■ **What to do**:
Select every line below containing the word "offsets".

■ **Raw data**:
-=-=-

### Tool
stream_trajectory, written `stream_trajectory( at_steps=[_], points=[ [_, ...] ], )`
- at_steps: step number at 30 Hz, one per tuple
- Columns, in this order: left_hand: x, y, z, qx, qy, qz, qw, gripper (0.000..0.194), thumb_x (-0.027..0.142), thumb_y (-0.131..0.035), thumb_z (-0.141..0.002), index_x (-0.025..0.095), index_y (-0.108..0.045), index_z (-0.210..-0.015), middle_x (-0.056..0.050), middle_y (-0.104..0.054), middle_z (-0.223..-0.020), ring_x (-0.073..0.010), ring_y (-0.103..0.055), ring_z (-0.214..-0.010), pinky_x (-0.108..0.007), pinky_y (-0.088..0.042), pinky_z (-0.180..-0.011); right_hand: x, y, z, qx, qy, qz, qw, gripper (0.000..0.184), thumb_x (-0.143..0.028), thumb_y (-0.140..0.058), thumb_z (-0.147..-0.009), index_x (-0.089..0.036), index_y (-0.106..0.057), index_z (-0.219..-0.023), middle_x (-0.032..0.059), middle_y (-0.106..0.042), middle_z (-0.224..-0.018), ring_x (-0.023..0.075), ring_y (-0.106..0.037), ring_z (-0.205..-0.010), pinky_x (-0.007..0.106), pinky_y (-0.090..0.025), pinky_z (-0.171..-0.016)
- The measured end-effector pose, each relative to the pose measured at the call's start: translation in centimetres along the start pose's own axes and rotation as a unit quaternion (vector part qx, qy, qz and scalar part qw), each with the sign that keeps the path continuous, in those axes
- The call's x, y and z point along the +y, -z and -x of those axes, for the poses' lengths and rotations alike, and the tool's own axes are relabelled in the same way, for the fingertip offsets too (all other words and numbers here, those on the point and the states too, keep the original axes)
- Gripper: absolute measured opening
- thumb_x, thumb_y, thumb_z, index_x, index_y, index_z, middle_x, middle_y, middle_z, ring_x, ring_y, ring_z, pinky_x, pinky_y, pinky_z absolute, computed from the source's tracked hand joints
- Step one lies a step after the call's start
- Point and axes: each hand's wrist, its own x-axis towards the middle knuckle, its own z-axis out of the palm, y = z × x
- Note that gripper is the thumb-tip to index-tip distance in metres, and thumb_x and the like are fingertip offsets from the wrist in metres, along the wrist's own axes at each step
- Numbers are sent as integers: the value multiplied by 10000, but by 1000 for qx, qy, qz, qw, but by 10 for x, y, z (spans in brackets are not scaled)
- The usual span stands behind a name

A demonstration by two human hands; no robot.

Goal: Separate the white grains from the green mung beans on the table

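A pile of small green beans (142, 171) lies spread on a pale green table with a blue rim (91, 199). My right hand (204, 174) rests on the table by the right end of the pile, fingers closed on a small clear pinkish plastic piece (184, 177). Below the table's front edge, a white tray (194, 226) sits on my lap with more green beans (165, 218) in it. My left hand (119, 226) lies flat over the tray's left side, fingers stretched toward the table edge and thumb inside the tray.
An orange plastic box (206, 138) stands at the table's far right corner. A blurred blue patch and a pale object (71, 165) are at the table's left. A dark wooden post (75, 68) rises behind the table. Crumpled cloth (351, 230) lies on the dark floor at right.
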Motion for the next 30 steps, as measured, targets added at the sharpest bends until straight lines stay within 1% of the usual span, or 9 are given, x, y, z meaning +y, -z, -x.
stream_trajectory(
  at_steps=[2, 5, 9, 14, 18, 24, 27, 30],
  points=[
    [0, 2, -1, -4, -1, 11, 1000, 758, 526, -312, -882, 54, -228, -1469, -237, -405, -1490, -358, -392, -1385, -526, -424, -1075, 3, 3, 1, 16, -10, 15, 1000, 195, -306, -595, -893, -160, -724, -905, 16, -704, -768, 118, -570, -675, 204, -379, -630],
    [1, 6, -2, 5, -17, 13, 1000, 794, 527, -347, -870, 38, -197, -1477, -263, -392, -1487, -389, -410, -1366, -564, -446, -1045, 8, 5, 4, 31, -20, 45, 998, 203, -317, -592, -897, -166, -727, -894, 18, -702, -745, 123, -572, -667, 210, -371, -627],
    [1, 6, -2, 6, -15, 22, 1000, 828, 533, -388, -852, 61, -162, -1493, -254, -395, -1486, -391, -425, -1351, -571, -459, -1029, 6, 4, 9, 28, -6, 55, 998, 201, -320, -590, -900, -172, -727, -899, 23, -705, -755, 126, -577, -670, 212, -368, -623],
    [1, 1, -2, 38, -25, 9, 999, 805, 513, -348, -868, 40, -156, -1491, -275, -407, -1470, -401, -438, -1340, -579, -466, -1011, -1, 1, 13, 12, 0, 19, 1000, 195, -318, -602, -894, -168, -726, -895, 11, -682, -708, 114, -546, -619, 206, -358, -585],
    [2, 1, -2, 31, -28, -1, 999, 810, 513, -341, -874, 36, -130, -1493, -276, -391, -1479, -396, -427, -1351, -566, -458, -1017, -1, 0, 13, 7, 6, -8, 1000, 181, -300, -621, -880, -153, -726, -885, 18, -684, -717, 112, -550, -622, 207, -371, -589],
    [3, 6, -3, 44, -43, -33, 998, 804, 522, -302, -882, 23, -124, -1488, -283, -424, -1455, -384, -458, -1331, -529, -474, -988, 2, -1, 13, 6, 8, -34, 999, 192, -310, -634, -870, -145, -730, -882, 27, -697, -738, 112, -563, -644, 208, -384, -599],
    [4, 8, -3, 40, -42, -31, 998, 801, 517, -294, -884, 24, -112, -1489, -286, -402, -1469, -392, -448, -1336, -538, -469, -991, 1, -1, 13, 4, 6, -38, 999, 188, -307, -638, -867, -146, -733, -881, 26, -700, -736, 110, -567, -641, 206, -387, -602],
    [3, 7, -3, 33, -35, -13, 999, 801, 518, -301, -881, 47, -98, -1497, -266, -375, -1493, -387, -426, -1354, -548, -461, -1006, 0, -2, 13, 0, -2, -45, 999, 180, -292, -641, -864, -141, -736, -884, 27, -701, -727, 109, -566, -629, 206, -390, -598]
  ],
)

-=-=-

■ **Reply to the exercise**:
- The call's x, y and z point along the +y, -z and -x of those axes, for the poses' lengths and rotations alike, and the tool's own axes are relabelled in the same way, for the fingertip offsets too (all other words and numbers here, those on the point and the states too, keep the original axes)
- Note that gripper is the thumb-tip to index-tip distance in metres, and thumb_x and the like are fingertip offsets from the wrist in metres, along the wrist's own axes at each step

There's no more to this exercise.